* _What you need to do_: Begin at the first line below and copy each line exactly, ending with the line where "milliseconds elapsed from" appears.

* _Information shown_:
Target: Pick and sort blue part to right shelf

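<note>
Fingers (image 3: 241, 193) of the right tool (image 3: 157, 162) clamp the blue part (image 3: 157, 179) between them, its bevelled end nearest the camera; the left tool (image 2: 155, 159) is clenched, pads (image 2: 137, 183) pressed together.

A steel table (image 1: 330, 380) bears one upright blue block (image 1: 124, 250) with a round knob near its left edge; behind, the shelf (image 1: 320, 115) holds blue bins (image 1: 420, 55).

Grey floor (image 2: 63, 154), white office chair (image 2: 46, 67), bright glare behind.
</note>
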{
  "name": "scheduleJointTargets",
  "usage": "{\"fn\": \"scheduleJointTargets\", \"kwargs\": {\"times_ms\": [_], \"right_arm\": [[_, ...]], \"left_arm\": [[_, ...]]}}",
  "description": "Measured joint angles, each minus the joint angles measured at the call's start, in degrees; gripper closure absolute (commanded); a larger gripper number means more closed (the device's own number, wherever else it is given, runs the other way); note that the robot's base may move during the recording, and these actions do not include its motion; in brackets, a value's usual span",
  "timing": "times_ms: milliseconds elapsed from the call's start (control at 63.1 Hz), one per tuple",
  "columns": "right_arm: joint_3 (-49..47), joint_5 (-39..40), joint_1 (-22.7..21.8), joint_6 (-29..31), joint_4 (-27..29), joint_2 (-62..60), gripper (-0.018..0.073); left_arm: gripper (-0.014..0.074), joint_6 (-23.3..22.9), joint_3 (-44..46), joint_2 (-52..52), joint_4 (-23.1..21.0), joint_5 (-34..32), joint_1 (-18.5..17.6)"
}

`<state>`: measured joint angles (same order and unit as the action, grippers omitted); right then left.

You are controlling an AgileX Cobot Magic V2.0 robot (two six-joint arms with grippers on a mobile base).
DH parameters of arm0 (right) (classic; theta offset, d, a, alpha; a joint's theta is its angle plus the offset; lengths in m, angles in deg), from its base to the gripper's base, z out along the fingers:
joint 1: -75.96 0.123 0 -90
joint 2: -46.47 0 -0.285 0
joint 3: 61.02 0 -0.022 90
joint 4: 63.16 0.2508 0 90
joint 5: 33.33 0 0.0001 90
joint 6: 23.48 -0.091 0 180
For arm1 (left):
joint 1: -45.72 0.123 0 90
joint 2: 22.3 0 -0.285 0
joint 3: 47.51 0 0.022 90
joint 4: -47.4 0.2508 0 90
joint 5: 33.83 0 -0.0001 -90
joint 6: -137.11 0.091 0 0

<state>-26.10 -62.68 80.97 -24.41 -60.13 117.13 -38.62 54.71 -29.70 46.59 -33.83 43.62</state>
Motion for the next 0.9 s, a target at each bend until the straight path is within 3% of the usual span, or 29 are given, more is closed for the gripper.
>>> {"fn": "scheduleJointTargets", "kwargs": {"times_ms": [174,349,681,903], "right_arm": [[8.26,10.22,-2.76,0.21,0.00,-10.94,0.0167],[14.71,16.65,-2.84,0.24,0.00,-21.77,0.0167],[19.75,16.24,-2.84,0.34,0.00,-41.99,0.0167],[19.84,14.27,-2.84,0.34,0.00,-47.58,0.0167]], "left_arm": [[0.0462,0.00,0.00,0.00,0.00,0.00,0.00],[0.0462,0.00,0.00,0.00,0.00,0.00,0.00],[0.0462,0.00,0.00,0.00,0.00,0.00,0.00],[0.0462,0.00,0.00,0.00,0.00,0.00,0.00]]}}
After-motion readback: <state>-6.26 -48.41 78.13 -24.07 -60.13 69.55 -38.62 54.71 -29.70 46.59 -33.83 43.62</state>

* _Answer box_:
Target: Pick and sort blue part to right shelf

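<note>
Fingers (image 3: 241, 193) of the right tool (image 3: 157, 162) clamp the blue part (image 3: 157, 179) between them, its bevelled end nearest the camera; the left tool (image 2: 155, 159) is clenched, pads (image 2: 137, 183) pressed together.

A steel table (image 1: 330, 380) bears one upright blue block (image 1: 124, 250) with a round knob near its left edge; behind, the shelf (image 1: 320, 115) holds blue bins (image 1: 420, 55).

Grey floor (image 2: 63, 154), white office chair (image 2: 46, 67), bright glare behind.
</note>
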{
  "name": "scheduleJointTargets",
  "usage": "{\"fn\": \"scheduleJointTargets\", \"kwargs\": {\"times_ms\": [_], \"right_arm\": [[_, ...]], \"left_arm\": [[_, ...]]}}",
  "description": "Measured joint angles, each minus the joint angles measured at the call's start, in degrees; gripper closure absolute (commanded); a larger gripper number means more closed (the device's own number, wherever else it is given, runs the other way); note that the robot's base may move during the recording, and these actions do not include its motion; in brackets, a value's usual span",
  "timing": "times_ms: milliseconds elapsed from the call's start (control at 63.1 Hz), one per tuple",

This answer is complete as written.